▶ [What you will do] Reproduce the whole listing exactly, omitting any picture it holds.

▶ [Source data]

────────

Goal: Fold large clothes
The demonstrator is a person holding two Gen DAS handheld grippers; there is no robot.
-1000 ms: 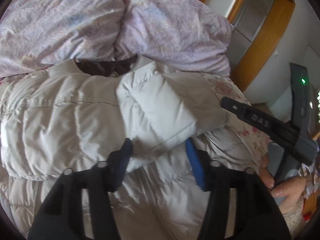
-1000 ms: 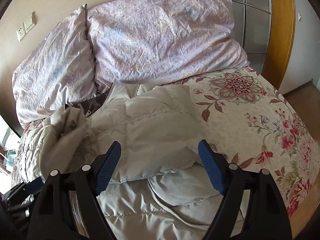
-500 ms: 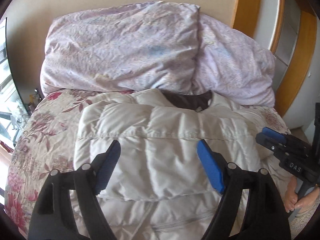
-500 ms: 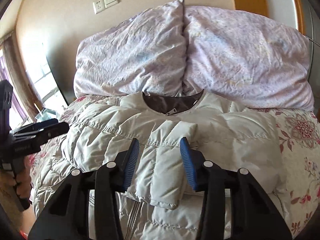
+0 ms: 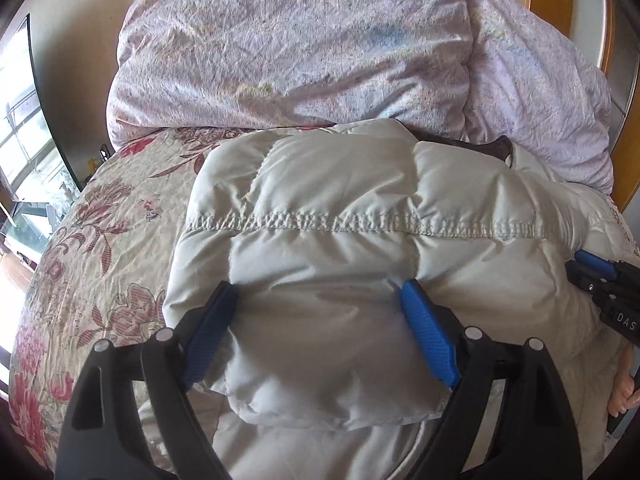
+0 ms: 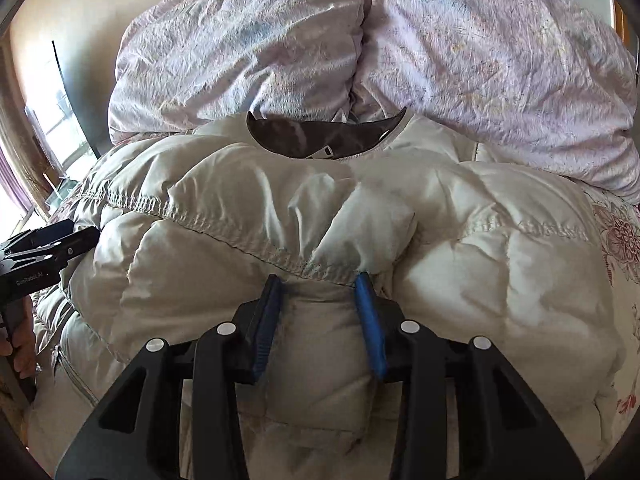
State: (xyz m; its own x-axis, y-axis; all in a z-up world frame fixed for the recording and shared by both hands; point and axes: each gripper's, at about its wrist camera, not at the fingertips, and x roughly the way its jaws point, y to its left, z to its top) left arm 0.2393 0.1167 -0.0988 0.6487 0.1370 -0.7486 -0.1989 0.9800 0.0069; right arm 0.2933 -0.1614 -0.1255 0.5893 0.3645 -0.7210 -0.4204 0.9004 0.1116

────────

▶ [Answer space]
Goal: Fold large clothes
The demonstrator is a person holding two Gen DAS handheld grippers; there is no robot.
-1000 ms: 
-1000 ms: 
-500 ms: 
-500 ms: 
+0 ms: 
+0 ms: 
State: (xyz m; its own x-axis, y-axis; all in a z-up world frame fixed for the recording and shared by both hands; point and axes: each gripper's, at about its wrist camera, not at the fingertips, and x roughly the way its jaws point, y to its left, z to its top) left arm 0.2393 0.1167 -0.0988 0.6487 0.1370 -0.7486 -0.1989 0.9800 0.0069; right arm 0.2933 -0.1614 -0.1255 0.5893 0.3645 -0.7210 -0.4204 0.9004 0.1116

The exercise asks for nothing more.